Целые дни проводили мы в своей общей каюте; я разговаривал с батюшкой о будущих его предприятиях в Новом Орлеане или учил Гонорию английскому языку. Дон Юлиан и донья Исидора были неразлучными собеседниками нашего семейства. Время текло незаметно, между шутками и серьезными разговорами. Гонория не оставалась ни минуты без дела: занималась музыкой, твердила свои английские уроки, учила Югурту объясняться на пальцах или подтрунивала над доном Юлианом, который начинал оказывать ей особое внимание. Часто она уверяла меня, что теперь уже не сомневается в моей привязанности и совершенно счастлива. И в самом деле она была счастлива, потому что не видела ни одного облака на ясном горизонте своего будущего. Когда она прохаживалась по палубе, моряки не смели к ней приблизиться, но издали не спускали с нее глаз. Она казалась им гением-хранителем корабля, и они говорили между собой, что пока эта барышня будет на «Санта-Анне», до тех пор им нечего бояться ни моря, ни неба. Некоторые выжгли порохом ее вензель у себя на руках, другие носили в петличке или на шее голубую ленточку, платок или что-нибудь подобное, но только голубого цвета, потому что это был любимый цвет Гонории. Но больше всех любил ее Югурта, мой добрый, верный Югурта, который служил всему нашему семейству с удивительным усердием и казался оттого первым счастливцем на свете. Он вместе с Баундером почти не отходил от Гонории, и широкий рот его, всегда украшенный аршинной улыбкой, с некоторого времени стал очень походить на огромную прореху, которая отделялась от ушей только двумя 1лубокими складками кожи.
Наконец, холодность между нами и капитаном возросла до такой степени, что он перестал посещать нашу каюту. Вместо того дон Мантес завел тесную дружбу с двумя старшими лейтенантами, из которых один, по имени Гоме Альфарас, родом испанец, отличался зверской наружностью ночного разбойника, а другой, называвший себя громким именем Августа-Эпаминонда де Монморанси, был какое-то преуморительное пугало, долговязое и сухое, нечто вроде дон Кихота, но с самыми уродливыми ухватками, с петушиным жеманством и большой претензией на любезность, которую он считал своим врожденным достоинством, потому что был родом француз. Оба эти господина сперва сильно хлопотали, чтобы попасть в наше общество; но мы как-то умели от них отделаться. Для меня было гораздо приятнее побеседовать иногда с третьим лейтенантом дона Мантеса, англичанином Девидом Дринкватером, — имя, впрочем, весьма подозрительное, судя по его румяному носу. Этот человек был без всякого воспитания, но честный и откровенный. Я особенно полюбил его за то, что он не якшался с двумя старшими лейтенантами. Всякий раз, когда Девид Дринкватер стоял на вахте, я приходил разгонять его скуку, оказывал ему разные маленькие услуги, которыми так легко привлечь к себе сердце доброго моряка, и мало-помалу дошло до того, что Девид Дринкватер рассказал мне историю своей жизни, хотя и со значительными пропусками. Да какое мне до этого дело? Я не имел права требовать, чтобы он был со мною чистосердечен.

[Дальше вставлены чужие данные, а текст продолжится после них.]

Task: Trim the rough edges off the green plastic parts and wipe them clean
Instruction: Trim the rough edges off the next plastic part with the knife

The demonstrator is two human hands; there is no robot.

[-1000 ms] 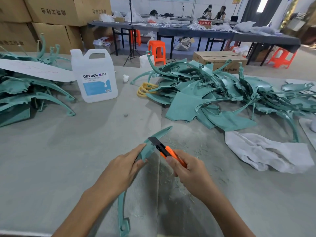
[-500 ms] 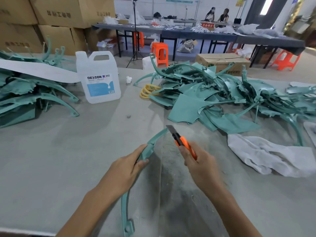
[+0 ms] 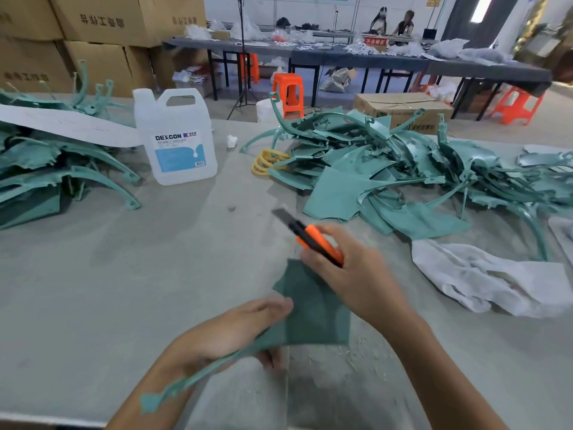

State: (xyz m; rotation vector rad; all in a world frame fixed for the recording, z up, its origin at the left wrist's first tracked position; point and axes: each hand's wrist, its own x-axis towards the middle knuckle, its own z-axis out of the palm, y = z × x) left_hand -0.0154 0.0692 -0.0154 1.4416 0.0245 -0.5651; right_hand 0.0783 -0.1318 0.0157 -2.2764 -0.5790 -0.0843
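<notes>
My left hand (image 3: 229,333) grips a green plastic part (image 3: 307,315) over the table's near edge, its flat panel facing me and its thin arm running down-left across my wrist. My right hand (image 3: 356,274) holds an orange utility knife (image 3: 313,240) with the blade out, pointing up-left, just above the panel. The blade is clear of the part. A white cloth (image 3: 483,277) lies crumpled to the right.
A heap of green parts (image 3: 387,169) fills the back right, another pile of green parts (image 3: 46,169) lies at the left. A white DEXCON jug (image 3: 176,141) stands between them, yellow rings (image 3: 266,162) beside the heap. Plastic shavings (image 3: 356,355) litter the grey table (image 3: 124,274).
My left hand has turned the part so its broad panel now faces me. My right hand lifted the knife off the edge and up to the right.
</notes>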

В одну ночь, когда мы с ним болтали, ходя по шканцам, он вдруг остановился и спросил меня:
— Знаете ли вы, мистер Троутон, куда мы идем?

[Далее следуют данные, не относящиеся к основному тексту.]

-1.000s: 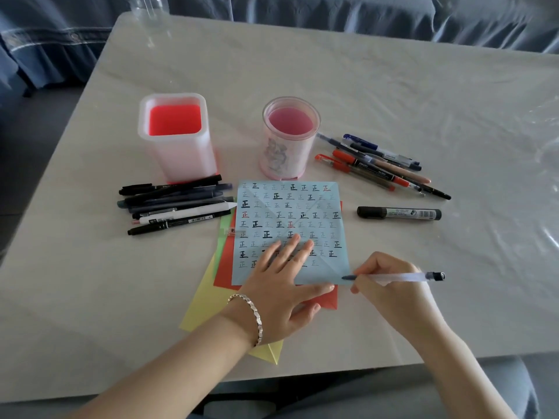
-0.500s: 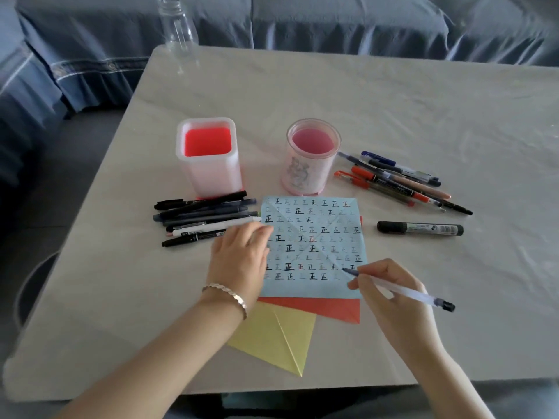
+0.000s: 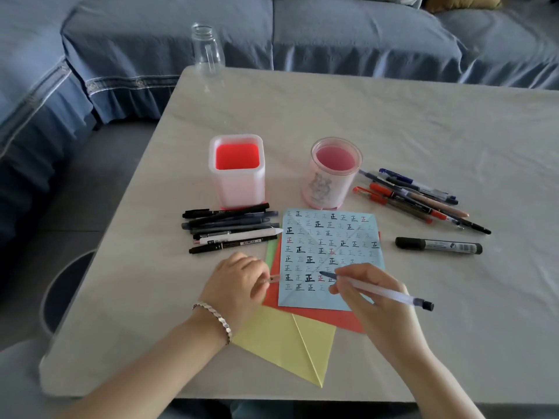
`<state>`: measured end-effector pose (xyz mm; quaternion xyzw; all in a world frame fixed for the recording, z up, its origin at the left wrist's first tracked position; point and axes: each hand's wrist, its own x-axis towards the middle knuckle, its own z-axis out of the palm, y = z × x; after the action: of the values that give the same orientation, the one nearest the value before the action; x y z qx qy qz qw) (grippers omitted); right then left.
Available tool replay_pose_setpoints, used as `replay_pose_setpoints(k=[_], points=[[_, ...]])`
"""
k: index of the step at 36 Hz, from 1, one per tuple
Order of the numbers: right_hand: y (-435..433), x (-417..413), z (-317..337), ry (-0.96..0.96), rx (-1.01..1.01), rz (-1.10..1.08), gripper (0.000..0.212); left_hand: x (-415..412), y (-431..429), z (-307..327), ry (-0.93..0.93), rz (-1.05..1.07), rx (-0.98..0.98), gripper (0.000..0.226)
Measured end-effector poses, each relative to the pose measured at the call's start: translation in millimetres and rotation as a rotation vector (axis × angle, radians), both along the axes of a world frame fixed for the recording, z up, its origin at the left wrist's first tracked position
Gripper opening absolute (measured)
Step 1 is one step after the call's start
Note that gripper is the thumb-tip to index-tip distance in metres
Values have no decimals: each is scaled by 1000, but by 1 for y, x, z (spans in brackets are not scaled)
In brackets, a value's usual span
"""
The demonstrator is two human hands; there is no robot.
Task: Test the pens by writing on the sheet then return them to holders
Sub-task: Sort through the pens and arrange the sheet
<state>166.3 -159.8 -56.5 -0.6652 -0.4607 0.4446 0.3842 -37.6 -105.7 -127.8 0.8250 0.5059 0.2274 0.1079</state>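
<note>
A light blue sheet, filled with rows of written marks, lies on top of red and yellow papers. My right hand holds a clear-barrelled pen whose dark tip touches the sheet's lower rows. My left hand sits at the sheet's left edge with its fingers pinched on a small clear pen cap. Behind the sheet stand a square white holder and a round pink holder, both with no pens in them.
Several black pens lie left of the sheet. Several coloured pens and a black marker lie on its right. A glass bottle stands at the table's far edge, with a blue sofa behind it.
My left hand slid off the blue sheet to its left edge and closed on the clear cap. My right hand brought the pen tip onto the sheet. The view shifted.
</note>
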Motion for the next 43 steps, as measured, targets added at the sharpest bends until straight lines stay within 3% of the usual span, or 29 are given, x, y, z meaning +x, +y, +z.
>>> replay_pose_setpoints(k=[5,8,11,16,19,23,25,29,34,43], points=[[4,-9,8,139,21,15,14,6,-13,22,-347,146,-244,31],[6,-12,12,250,26,5,10,12,-18,44,-643,272,-484,12],[8,-14,15,329,15,7,11,12,-19,54,-901,299,-693,15],[10,-17,22,423,51,24,16,11,-25,69,-1116,287,-862,6],[9,-17,26,424,73,36,5,12,-27,72,-1150,289,-878,7],[9,-17,31,427,80,18,14,12,-29,77,-1163,262,-875,17],[9,-17,31,413,70,33,4,12,-29,78,-1158,250,-876,19],[8,-16,30,395,54,26,15,12,-29,78,-1129,245,-866,8],[8,-18,32,387,45,58,8,12,-31,78,-1086,224,-876,10],[7,-22,30,343,44,125,16,9,-35,78,-1029,175,-833,9]])
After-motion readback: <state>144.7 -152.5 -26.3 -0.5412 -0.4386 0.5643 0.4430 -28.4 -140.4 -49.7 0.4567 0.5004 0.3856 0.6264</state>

— Как куда? В Новый Орлеан.
— Может быть. Но знаете ли вы теперешний курс нашего корабля?
— Что это вам вздумалось задать такой вопрос? Пойду справлюсь.
— Подите, подите.
Я подошел к компасу и, взглянув на него, сказал Девиду Дринкватеру, что мы держим курс на юго-запад.
— Хорошо. Но не известно ли вам, для чего мы слишком уклоняемся к югу? И для чего капитан сказал мне на прошедшей неделе, чтобы я не делал наблюдений?
— Неужели? И вы не делали?
— Напротив, делал каждый день… только на баке, чтобы капитан не заметил этого. По моим вычислениям оказывается, что мы десятью с половиной градусами ближе к экватору, чем бы следовало.
— Но об этом стоит подумать, мистер Дринкватер! Скажите, кто у нас смотрит за направлением корабля?
— Сам капитан, вместе с этим длинным и тощим французом.
— Но, может статься, они оба ничего не смыслят?
— Может статься. Впрочем, я думаю, что им хорошо известно, куда они ведут корабль.